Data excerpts
════
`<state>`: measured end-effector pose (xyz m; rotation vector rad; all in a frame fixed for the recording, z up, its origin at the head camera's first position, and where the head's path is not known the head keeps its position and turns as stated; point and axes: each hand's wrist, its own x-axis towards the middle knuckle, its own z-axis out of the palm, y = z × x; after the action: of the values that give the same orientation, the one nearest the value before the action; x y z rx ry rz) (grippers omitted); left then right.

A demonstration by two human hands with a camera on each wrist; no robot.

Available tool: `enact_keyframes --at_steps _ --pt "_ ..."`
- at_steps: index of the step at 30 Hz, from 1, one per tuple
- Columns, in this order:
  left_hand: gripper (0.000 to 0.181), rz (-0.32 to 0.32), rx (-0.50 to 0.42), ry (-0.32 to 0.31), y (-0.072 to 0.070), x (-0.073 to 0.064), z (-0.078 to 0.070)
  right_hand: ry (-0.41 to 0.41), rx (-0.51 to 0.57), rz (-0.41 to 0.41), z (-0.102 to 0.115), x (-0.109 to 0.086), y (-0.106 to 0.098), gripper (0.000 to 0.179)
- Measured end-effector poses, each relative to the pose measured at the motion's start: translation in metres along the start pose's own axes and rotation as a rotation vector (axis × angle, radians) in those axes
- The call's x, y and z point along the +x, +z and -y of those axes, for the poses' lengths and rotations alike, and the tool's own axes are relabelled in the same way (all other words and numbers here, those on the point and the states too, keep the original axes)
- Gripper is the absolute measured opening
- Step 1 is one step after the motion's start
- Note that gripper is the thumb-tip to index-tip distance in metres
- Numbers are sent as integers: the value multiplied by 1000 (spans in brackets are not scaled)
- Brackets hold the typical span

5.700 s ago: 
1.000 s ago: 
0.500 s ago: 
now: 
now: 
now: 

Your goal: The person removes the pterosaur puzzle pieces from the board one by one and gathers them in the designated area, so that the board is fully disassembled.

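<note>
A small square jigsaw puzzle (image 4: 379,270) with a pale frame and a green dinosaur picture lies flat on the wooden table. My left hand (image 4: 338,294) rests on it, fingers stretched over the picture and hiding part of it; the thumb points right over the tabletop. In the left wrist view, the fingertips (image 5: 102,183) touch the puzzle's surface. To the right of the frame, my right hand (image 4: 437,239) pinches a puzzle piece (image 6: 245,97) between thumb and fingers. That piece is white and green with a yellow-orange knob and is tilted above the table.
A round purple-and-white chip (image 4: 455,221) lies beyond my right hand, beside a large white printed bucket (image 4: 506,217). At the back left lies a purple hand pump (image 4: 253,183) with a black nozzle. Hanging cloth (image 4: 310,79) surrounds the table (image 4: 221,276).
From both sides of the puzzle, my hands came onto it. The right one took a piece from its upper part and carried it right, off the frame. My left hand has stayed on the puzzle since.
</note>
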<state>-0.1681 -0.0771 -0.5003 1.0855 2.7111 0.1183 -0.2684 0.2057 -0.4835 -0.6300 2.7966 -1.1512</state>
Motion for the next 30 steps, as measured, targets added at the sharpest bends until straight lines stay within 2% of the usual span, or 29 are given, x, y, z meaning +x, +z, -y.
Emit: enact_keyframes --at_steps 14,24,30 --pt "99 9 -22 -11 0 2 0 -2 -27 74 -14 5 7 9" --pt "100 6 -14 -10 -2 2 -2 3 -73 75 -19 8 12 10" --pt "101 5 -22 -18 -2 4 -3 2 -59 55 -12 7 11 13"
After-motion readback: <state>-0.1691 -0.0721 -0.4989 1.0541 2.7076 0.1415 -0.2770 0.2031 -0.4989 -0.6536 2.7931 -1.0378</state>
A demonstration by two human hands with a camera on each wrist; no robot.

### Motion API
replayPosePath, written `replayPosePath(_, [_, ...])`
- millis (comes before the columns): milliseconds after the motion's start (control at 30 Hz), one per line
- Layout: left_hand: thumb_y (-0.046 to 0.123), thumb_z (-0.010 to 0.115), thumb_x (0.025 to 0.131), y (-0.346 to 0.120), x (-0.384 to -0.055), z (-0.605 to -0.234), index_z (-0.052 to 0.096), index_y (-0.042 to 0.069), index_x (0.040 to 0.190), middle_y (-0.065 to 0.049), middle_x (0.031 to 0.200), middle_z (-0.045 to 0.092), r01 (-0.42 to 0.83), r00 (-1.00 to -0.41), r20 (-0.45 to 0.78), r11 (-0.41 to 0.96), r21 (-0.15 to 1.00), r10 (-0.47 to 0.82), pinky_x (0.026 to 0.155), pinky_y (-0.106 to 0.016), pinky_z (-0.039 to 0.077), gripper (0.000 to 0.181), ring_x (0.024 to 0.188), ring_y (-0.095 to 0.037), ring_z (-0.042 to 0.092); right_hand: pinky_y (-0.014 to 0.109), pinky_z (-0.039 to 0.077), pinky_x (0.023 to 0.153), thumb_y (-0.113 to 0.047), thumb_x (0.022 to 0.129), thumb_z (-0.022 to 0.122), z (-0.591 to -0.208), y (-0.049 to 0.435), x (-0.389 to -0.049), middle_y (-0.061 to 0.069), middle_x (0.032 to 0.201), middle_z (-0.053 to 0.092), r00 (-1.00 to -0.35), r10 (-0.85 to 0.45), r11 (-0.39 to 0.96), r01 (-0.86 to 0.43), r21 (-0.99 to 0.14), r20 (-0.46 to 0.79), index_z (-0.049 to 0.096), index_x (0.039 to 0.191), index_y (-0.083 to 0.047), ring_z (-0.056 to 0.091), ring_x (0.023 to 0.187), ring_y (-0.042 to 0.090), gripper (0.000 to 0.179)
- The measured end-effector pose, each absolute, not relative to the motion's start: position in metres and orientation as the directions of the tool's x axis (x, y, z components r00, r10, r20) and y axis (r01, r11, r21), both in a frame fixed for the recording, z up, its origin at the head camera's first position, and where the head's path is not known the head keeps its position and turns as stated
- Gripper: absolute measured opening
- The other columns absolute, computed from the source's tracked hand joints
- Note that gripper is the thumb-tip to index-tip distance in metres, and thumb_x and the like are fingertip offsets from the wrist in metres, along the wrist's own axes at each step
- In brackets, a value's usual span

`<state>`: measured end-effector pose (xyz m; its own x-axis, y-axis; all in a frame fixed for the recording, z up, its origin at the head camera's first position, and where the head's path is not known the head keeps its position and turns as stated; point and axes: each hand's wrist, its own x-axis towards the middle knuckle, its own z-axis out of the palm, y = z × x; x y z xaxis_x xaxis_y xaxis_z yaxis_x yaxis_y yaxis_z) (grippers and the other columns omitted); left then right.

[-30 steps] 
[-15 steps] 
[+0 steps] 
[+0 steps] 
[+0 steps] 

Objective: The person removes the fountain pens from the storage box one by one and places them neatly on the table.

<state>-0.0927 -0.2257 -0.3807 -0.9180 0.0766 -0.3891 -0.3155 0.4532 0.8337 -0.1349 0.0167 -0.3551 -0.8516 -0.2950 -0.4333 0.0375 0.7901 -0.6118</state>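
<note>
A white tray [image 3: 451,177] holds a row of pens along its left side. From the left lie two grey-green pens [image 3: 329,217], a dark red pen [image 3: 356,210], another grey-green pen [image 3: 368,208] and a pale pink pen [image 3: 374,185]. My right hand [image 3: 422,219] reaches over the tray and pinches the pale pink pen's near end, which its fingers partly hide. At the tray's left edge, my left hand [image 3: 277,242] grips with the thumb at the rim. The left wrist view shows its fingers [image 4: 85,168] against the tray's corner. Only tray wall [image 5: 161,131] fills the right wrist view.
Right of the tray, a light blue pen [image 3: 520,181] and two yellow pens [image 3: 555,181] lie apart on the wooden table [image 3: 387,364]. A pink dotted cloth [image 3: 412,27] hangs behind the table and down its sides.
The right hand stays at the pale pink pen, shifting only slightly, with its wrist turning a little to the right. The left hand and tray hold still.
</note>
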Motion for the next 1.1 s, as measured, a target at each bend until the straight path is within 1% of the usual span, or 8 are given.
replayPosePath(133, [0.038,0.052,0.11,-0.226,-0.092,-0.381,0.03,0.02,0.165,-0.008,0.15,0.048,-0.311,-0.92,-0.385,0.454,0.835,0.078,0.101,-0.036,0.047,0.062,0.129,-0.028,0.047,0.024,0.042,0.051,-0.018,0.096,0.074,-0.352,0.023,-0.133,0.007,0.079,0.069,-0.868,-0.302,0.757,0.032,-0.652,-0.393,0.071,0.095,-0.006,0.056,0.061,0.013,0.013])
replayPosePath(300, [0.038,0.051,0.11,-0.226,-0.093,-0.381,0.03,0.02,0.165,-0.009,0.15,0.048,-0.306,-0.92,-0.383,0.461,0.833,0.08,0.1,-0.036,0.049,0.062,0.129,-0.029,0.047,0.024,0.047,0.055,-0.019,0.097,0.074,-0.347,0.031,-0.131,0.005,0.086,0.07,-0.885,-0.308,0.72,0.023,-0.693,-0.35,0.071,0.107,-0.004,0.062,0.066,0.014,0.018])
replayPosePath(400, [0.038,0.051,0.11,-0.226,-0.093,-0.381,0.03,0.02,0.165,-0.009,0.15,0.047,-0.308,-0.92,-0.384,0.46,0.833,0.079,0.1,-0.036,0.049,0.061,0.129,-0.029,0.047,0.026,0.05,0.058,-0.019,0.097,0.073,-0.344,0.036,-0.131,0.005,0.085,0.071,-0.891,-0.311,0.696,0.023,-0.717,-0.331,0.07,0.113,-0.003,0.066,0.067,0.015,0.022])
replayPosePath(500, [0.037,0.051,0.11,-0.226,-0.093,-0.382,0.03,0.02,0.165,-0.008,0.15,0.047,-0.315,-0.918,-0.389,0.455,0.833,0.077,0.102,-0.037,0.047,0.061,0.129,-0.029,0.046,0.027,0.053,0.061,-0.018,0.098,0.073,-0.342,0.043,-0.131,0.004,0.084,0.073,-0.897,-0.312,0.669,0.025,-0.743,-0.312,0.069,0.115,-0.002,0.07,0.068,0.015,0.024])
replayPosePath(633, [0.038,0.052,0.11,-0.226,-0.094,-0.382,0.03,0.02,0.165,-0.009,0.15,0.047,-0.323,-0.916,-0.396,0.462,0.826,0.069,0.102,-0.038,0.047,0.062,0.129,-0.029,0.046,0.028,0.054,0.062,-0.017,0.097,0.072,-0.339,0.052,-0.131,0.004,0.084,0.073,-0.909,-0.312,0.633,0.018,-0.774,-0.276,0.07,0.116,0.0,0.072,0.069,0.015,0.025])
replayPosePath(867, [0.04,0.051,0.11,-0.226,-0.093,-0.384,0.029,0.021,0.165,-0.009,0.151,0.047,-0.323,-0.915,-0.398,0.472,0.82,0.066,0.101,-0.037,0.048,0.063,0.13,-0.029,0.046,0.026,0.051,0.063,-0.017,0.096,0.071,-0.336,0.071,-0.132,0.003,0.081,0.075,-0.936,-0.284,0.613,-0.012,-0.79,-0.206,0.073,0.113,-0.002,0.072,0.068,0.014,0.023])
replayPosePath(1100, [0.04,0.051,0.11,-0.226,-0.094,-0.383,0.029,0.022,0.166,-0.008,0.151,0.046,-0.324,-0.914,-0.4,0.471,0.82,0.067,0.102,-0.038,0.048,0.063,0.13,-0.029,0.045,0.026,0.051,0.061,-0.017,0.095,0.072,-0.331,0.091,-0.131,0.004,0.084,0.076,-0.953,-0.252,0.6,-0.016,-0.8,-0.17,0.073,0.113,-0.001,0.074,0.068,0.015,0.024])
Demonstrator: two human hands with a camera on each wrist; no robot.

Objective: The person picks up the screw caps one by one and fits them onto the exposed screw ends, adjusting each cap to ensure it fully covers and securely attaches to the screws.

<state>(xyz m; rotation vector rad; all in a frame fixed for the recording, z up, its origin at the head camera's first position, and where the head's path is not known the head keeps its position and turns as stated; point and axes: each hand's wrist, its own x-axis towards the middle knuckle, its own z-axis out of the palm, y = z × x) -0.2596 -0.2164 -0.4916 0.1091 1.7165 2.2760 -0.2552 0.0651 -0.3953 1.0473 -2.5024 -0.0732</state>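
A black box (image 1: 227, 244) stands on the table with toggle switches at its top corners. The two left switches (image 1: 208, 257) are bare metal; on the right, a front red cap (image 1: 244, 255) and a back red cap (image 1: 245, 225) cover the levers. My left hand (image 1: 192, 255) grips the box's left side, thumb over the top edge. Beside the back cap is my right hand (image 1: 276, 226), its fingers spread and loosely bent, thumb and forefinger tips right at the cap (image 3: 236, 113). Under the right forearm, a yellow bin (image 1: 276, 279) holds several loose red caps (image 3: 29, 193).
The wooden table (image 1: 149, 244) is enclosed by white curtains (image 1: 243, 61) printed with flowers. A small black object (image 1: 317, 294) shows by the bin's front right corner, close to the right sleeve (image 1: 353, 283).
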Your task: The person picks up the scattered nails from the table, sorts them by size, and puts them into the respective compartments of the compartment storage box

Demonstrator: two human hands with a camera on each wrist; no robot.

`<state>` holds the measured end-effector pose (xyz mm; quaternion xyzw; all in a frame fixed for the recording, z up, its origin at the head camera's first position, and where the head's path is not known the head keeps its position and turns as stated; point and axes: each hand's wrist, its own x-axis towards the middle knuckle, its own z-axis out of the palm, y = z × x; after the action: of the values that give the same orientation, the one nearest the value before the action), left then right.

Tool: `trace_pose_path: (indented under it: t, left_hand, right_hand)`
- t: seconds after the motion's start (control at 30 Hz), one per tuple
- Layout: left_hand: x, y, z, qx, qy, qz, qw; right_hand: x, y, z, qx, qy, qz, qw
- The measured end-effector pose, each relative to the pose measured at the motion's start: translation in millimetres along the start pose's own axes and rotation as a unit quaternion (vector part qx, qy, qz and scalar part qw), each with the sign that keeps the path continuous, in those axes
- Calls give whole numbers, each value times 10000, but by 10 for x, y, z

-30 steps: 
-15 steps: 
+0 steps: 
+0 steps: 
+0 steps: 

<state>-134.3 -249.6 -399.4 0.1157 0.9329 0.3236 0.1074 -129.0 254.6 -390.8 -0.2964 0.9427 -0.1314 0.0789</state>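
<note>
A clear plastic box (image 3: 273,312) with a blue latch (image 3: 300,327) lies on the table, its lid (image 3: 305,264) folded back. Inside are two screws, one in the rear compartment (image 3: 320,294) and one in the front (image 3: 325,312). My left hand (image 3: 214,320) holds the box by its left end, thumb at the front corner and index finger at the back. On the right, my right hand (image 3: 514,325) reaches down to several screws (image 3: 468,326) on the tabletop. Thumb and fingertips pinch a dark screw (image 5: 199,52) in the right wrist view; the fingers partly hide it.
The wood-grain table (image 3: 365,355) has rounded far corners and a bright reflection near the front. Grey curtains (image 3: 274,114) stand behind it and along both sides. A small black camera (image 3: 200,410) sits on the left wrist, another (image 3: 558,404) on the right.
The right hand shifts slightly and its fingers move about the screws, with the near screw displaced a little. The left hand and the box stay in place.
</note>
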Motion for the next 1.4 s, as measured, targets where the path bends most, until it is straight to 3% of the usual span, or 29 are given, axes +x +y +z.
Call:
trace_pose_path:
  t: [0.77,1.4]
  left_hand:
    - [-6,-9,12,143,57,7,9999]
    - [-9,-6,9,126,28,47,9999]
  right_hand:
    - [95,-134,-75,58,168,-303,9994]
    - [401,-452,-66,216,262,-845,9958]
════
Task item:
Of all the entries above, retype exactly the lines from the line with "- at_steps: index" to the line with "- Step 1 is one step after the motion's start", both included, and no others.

Answer to this task:
- at_steps: index of the step at 30 Hz, from 1, one per tuple
- Columns, in this order:
  left_hand: gripper (0.000 to 0.181), rz (-0.32 to 0.32), rx (-0.50 to 0.42), ry (-0.32 to 0.31), y (-0.072 to 0.070), x (-0.073 to 0.064), z (-0.078 to 0.070)
  right_hand: ry (-0.41 to 0.41), rx (-0.51 to 0.57), rz (-0.41 to 0.41), z (-0.102 to 0.115), x (-0.109 to 0.086), y (-0.106 to 0.098), gripper (0.000 to 0.179)
- Measured end-effector poses, each relative to the pose measured at the motion's start: translation in metres along the start pose's own axes and rotation as a rotation vector (axis × angle, radians) in those axes
- The call's x, y and z point along the +x, +z and -y of those axes, for the poses' lengths and rotations alike, and the tool's own axes are relabelled in the same way (all other words and numbers here, those on the point and the states too, keep the original axes)
- Gripper is the absolute measured opening
- Step 1 is one step after the motion's start

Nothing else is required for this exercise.